Some of the defending attorney's jury choices:
- Basketball star Michael Jordan. Having obtained demi-God status himself, he's believed to be sympathetic to the problems of Godhood.
- Bill Gates and Warren Buffet, included in case God needs to borrow money from a juror to help with its defense.
- Madonna; still a God fan, despite a few deviations from her Catholic school upbringing. Also hoping to get one of the key parts in the upcoming major motion picture.
- John Travolta, who believes that anyone who could make a comeback from Saturday Night Fever owes God a big favor.
- Richard Branson, entrepreneur and adventurer extraordinaire. Branson says he doesn't believe in God, but, given his history of narrowly escaping death, he really should. An eternal optimist unlikely to convict anyone of anything.
- Ted Kennedy. Political history aside, he's keen to be on the good side of God, what with his brothers all falling by the wayside.

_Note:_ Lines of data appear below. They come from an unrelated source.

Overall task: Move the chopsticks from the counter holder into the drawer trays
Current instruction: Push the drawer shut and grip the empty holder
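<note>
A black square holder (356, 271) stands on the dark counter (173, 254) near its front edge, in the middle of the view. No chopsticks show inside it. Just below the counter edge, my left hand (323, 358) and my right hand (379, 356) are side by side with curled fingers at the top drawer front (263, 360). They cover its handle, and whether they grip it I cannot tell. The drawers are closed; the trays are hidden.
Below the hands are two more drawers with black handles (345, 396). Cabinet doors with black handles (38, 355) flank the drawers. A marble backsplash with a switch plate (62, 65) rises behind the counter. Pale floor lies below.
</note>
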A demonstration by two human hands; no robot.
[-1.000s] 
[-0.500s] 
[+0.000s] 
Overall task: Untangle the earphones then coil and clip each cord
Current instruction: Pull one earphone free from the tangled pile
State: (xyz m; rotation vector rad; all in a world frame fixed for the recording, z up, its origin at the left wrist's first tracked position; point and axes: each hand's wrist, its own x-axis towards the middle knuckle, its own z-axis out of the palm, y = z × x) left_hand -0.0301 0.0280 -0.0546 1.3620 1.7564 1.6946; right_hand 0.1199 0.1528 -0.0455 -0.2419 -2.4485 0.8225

Al Gore will serve as prosecuting attorney. He's rumored to be especially anxious to question God regarding the six days thing, and whether that rate of production is connected to environmental degradation.
A few of his jury picks:
- Ralph Nader, who knows that God is just the tool of big business.
- Jesse Jackson, upset that his boss sometimes gets better PR than his humble servant.
- Hillary Clinton, panting to grill God about the unfairness of men being physically bigger and stronger than women. Also anxious to be on the opposite of any case in which her husband is involved.
- Shirley Maclean, who, in a previous life, was God. She's sure the current occupant is not as competent.
- Steve Jobs, still fuming over Microsoft's triumph over Apple. Convinced that if Gates could win, there couldn't possibly be a God. Or at least not a benevolent one.
- Fidel Castro. Empowered by his ability to maintain his rule over Cuba, he plans on taunting God.
- Rupert Murdoch. Anxious to put God away before he has to face judgement.
- Barbara Walters. Angry with God for his refusal to be interviewed.
The ATLA is seeking unspecified damages on behalf of mankind, including some special compensation for litigators:
- Acknowledgement that lawyers, not the Jewish race, are the chosen people.
- Modification of the free speech clause in the Bill of Rights to exclude lawyer jokes.
- The exclusion from any jury of anyone who believes OJ is guilty.
- That sympathy (especially the mindless, irrational, blubbering kind) replace faith as organized religion's highest value.
- That candidates to public office take the 'No tort reform' vow.
We'll keep you updated as the case, scheduled to go to trial in September, progresses. The latest development is that God is seeking to have the case thrown out, on the grounds that the "New York Times", the earth's paper of record, declared him 'dead' quite some time ago.